On the other hand, tree shaking is much less effective than what a good compiler does. Tree shaking only works on a per-module basis, while compilers can optimize down to a code-line basis. Unused functions are not included, and not even variables that can be optimized out are included.
But the biggest issue (and one that tree shaking can also not really help against) is that due to the weak standard library of JS a ton of very simple things are implemented in lots of different ways. It’s not uncommon for a decently sized project (including all of the dependencies) to contain a dozen or so implementations of a padding function or some other small helper functions.
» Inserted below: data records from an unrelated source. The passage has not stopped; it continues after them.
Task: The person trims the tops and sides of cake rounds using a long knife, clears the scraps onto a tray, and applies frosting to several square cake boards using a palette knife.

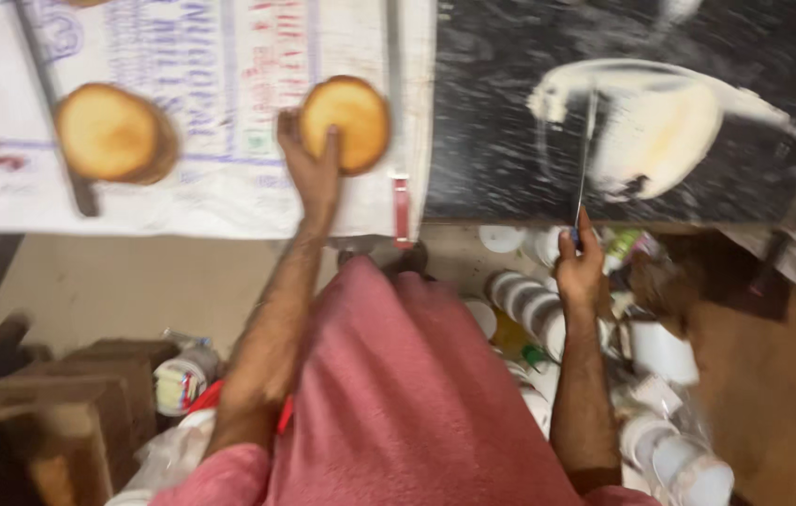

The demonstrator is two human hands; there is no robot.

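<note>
Left hand [309,173]: our grip closed on edge of round golden-brown sponge cake [346,125], lying on white printed sack cloth [220,201] over bench. Second round golden-brown cake [115,133] well apart, further left on same cloth. Right hand [581,267]: grip closed around handle of long thin metal palette knife [587,150], blade over pale cream smear [655,131] on dark stone bench top [492,141]. Risks, as we judge: cake near cloth edge could crack under pinch or slide off; knife unwatched could drag cream; white tubs [529,305] crowd floor below.
</note>
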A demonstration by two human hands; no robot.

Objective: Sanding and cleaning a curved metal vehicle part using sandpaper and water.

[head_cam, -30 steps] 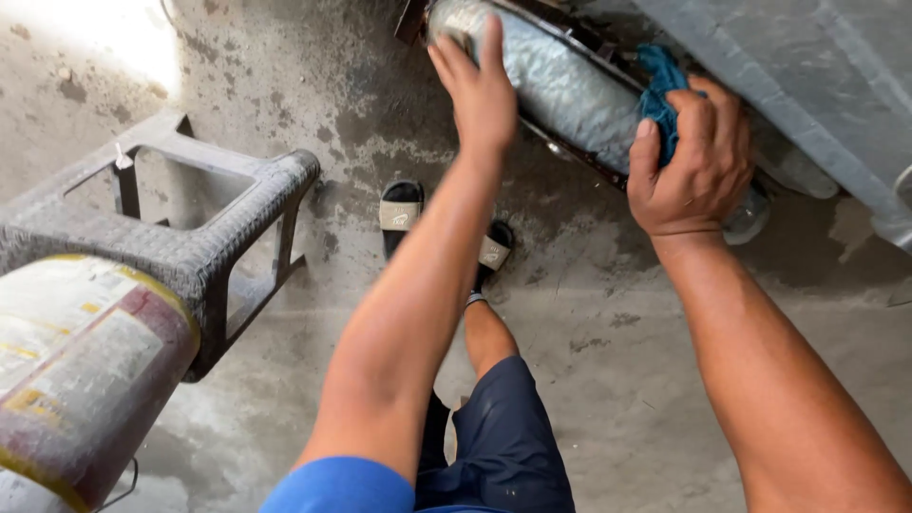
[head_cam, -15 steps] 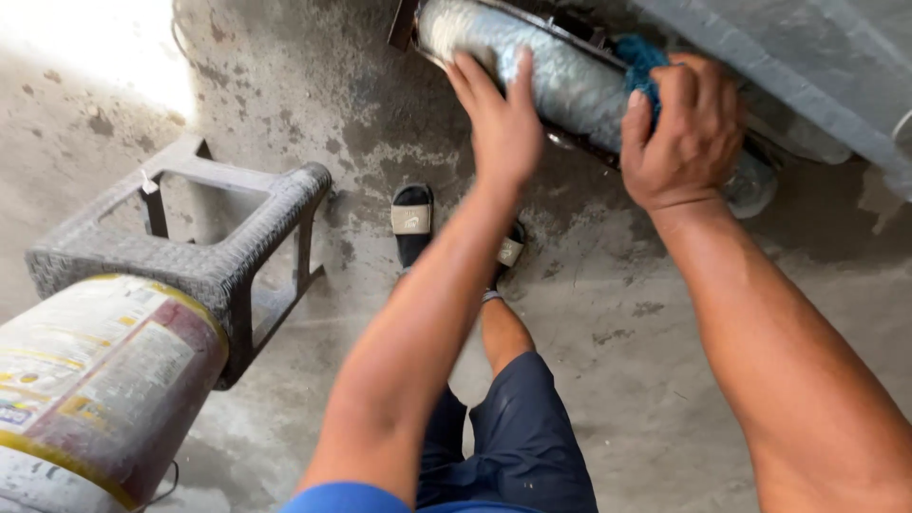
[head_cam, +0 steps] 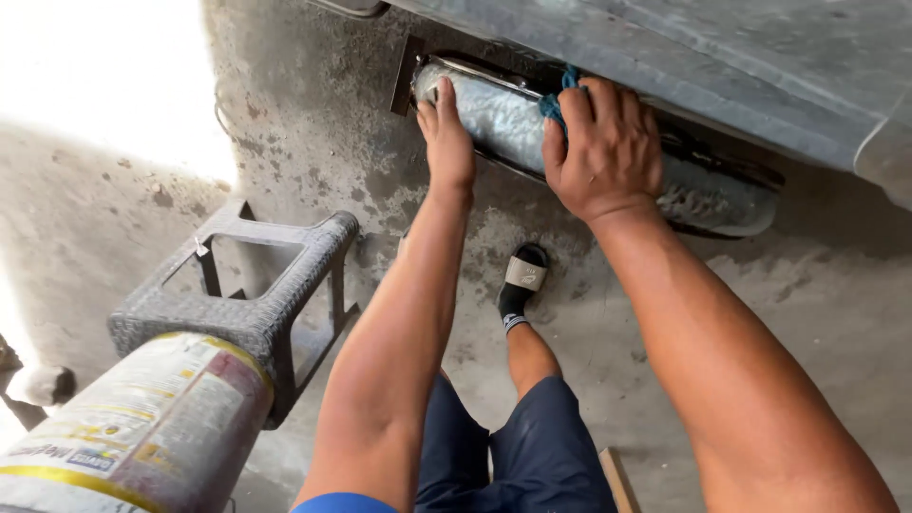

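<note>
The left hand [head_cam: 446, 142] lies flat, fingers straight and together, on the left end of a long dull-silver metal cylinder [head_cam: 503, 119] that hangs under the grey vehicle body [head_cam: 722, 66] at the far side of the scene. The right hand [head_cam: 603, 152] is curled shut over a blue cloth [head_cam: 556, 95], pressing it against the cylinder just right of the left hand. The cylinder's right end [head_cam: 722, 195] looks mottled and pitted. Below, on the stained concrete floor [head_cam: 836, 323], a foot in a black slide sandal with a pale strap [head_cam: 524, 275] shows between the forearms. At near left stands a grey woven-pattern plastic stool [head_cam: 242, 304]. Nearer still lies a round container [head_cam: 142, 437] with a worn cream label, a yellow band and a dark red patch.
</note>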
And since all of them are used somewhere in the dependency tree, none of them can be optimized out.
That’s not really a problem of the runtime or the language itself, but since the language and its environment are quite tightly coupled, it is a big problem when developing on JS.
“Mature ecosystem” it’s called in JS land.
I wish nodejs or ecmascript would have just done the Go thing and included a legit standard library.
Tree-shaking works on per function basis
This isn’t Reddit. You don’t need to talk in absolutes.
Similar to WittyShizard, my experience is very different. Said Rust application uses 1200 dependencies and I think around 50 MB RAM. We had a Kotlin application beforehand, which used around 300 dependencies and 1 GB RAM, I believe. I would expect a JavaScript application of similar complexity to use a similar amount or more RAM.
And more efficient languages do have an effect on RAM usage, for example:
.iter()+.collect().I haven’t posted anything on reddit in years. There is no need to start off a post with insults.
re: garbage collection
I wrote java back in 1997 and the programs used a few megabytes. Garbage collection doesn’t in itself require significantly more ram because it only delays the freeing of ram that would have been allocated using a non garbage collection language. Syntatic sugar like iterators does not in general save gigabytes of ram.
The OP isn’t talking about 500k apps now requiring 1MB. The article talks about former 85K apps now taking GB’s of ram.
I don’t know what part of that is supposed to be an insult.
And the article may have talked of such stark differences, but I didn’t. I’m just saying that the resource usage is noticeably lower.